Recentemente, a ministra do Meio Ambiente e Mudança Climática, Marina Silva, disse que não haverá mais Pantanal antes mesmo de 2100. Seguida por uma previsão ainda mais pessimista do renomado cientista climático Carlos Nobre, de que em menos de 70 anos o Pantanal deixaria de ser como o conhecemos hoje, devido às alterações territoriais e climáticas.

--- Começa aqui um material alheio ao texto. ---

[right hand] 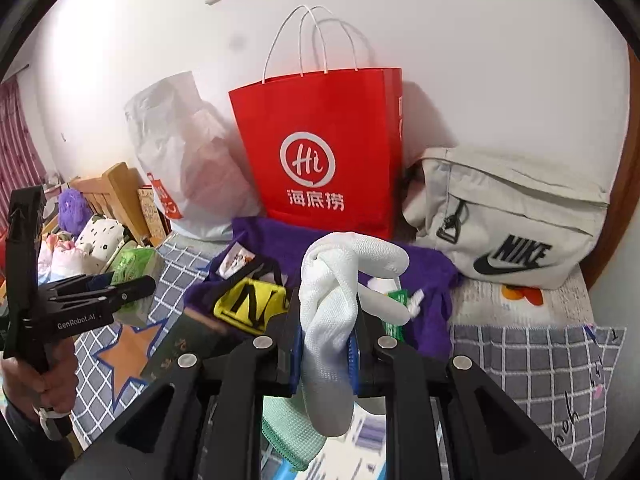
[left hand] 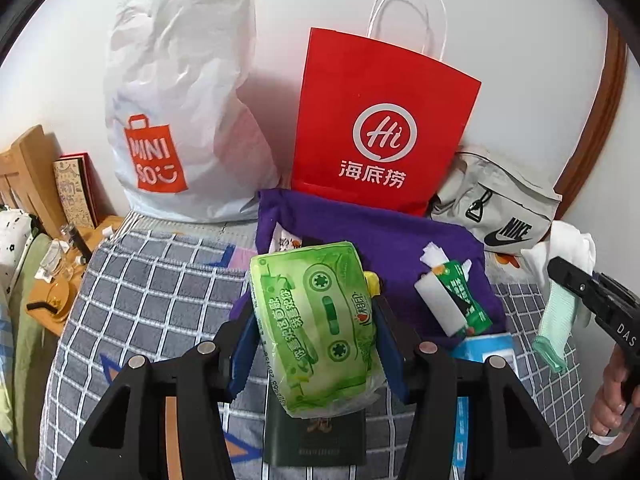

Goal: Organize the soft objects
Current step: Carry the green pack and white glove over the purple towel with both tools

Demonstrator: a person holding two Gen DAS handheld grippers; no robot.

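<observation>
My left gripper [left hand: 316,320] is shut on a green tissue pack [left hand: 316,320], held above the bed in front of a purple cloth [left hand: 384,236]. My right gripper [right hand: 326,344] is shut on a white knit glove [right hand: 336,300] with a mint-green cuff [right hand: 288,432]; it also shows at the right of the left wrist view [left hand: 560,276]. A small green-and-white tissue packet [left hand: 456,300] lies on the purple cloth. The left gripper with its pack shows at the left of the right wrist view [right hand: 132,276].
A red paper bag [left hand: 380,128], a white Miniso plastic bag [left hand: 176,112] and a grey Nike bag [right hand: 512,216] stand against the wall. A yellow-black item [right hand: 252,302], a dark green box [left hand: 316,440] and a blue packet [left hand: 488,348] lie on the checked blanket [left hand: 160,280].
</observation>
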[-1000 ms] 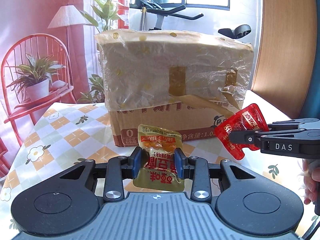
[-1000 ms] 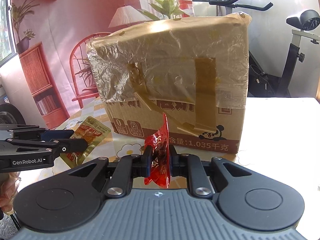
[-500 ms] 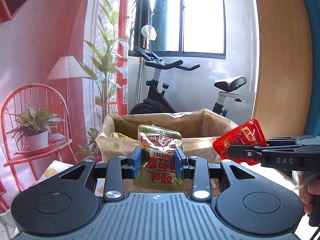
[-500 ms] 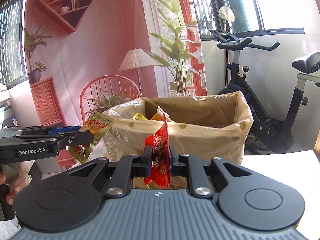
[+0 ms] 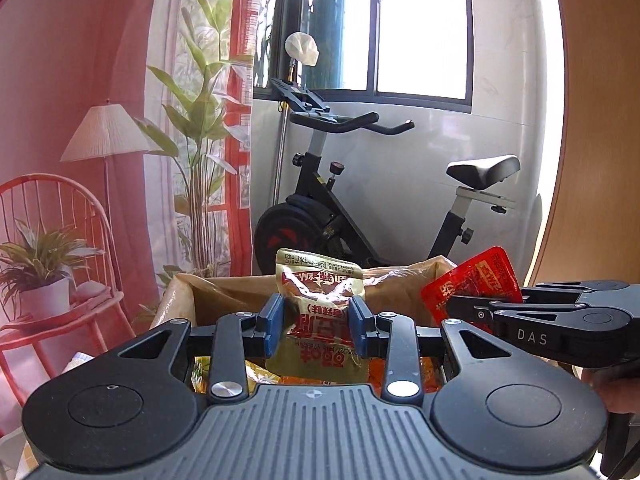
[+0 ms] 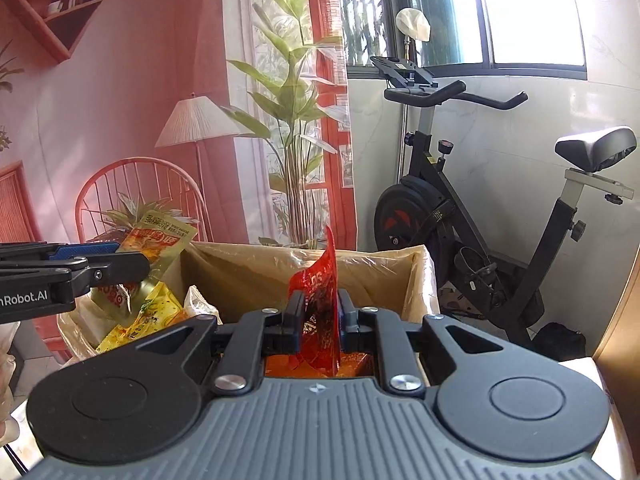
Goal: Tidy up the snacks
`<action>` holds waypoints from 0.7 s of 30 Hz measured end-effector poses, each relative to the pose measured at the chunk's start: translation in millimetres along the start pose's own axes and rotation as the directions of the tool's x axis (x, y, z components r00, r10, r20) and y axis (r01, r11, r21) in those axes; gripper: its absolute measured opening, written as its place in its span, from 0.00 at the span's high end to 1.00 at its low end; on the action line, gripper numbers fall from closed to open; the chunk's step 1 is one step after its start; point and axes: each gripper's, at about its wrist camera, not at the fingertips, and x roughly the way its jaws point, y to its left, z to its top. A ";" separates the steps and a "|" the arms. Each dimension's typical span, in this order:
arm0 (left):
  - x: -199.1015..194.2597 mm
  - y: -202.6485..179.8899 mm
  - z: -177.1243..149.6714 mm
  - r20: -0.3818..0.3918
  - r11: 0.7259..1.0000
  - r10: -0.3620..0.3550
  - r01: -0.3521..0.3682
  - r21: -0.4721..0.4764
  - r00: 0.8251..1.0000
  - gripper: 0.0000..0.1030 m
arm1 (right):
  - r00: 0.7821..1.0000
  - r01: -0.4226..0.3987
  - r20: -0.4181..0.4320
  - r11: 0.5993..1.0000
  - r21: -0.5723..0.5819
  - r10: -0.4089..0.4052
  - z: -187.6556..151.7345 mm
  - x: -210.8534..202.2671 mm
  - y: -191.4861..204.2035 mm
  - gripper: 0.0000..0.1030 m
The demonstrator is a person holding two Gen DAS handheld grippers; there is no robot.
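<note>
Behind everything stands a black exercise bike (image 5: 384, 208) under a bright window (image 5: 420, 28), with a tall leafy plant (image 5: 200, 128), a floor lamp (image 5: 105, 136) and a red wire chair (image 5: 60, 240) along the pink wall to the left.

Just beyond and below both sets of fingers sits an open cardboard box (image 6: 416, 280) lined with clear plastic; yellow and orange snack packets (image 6: 152, 312) lie inside it.

Your left gripper (image 5: 316, 328) has its blue-padded fingers closed on a gold snack packet (image 5: 318, 292), which stands upright between them, its printing upside down in the left wrist view. In the right wrist view the same packet (image 6: 158, 236) hangs over the box's left edge.

Your right gripper (image 6: 319, 320) has its fingers clamped tight on a red snack packet (image 6: 320, 300), held edge-on and rising above the fingertips over the open box. From the left wrist view, the red packet (image 5: 474, 280) sticks up to the right of the left fingers.
</note>
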 end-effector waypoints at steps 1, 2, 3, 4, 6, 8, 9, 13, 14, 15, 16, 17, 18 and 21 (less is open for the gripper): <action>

De acordo com os levantamentos e imagens de satélite que se tem registro até hoje, nota-se que há uma grande alteração, mas cientistas acreditam que estas análises, isoladamente, ainda não podem ser consideradas para tal afirmação. Existe uma tendência, que vem se confirmando e se acelerando por conta dos diversos fatores já citados, deixando os cientistas muito preocupados e temerosos. 

Há algo que possa ser feito para reduzir os impactos da seca?

Sozinho, o Pantanal não conseguirá se recuperar. As alterações são profundas e contínuas. As mudanças climáticas estão cada vez mais intensas, e o que se pode ser feito no momento é reduzir os impactos dos danos que irão acontecer daqui pra frente.

A única estratégia viável é a recuperação de áreas degradadas, principalmente no planalto em torno do Pantanal, com plantio de árvores nativas, para que a planície e todas as áreas no país altamente afetadas consigam ter a chance de se recuperar e recuperar sua capacidade de retenção de água.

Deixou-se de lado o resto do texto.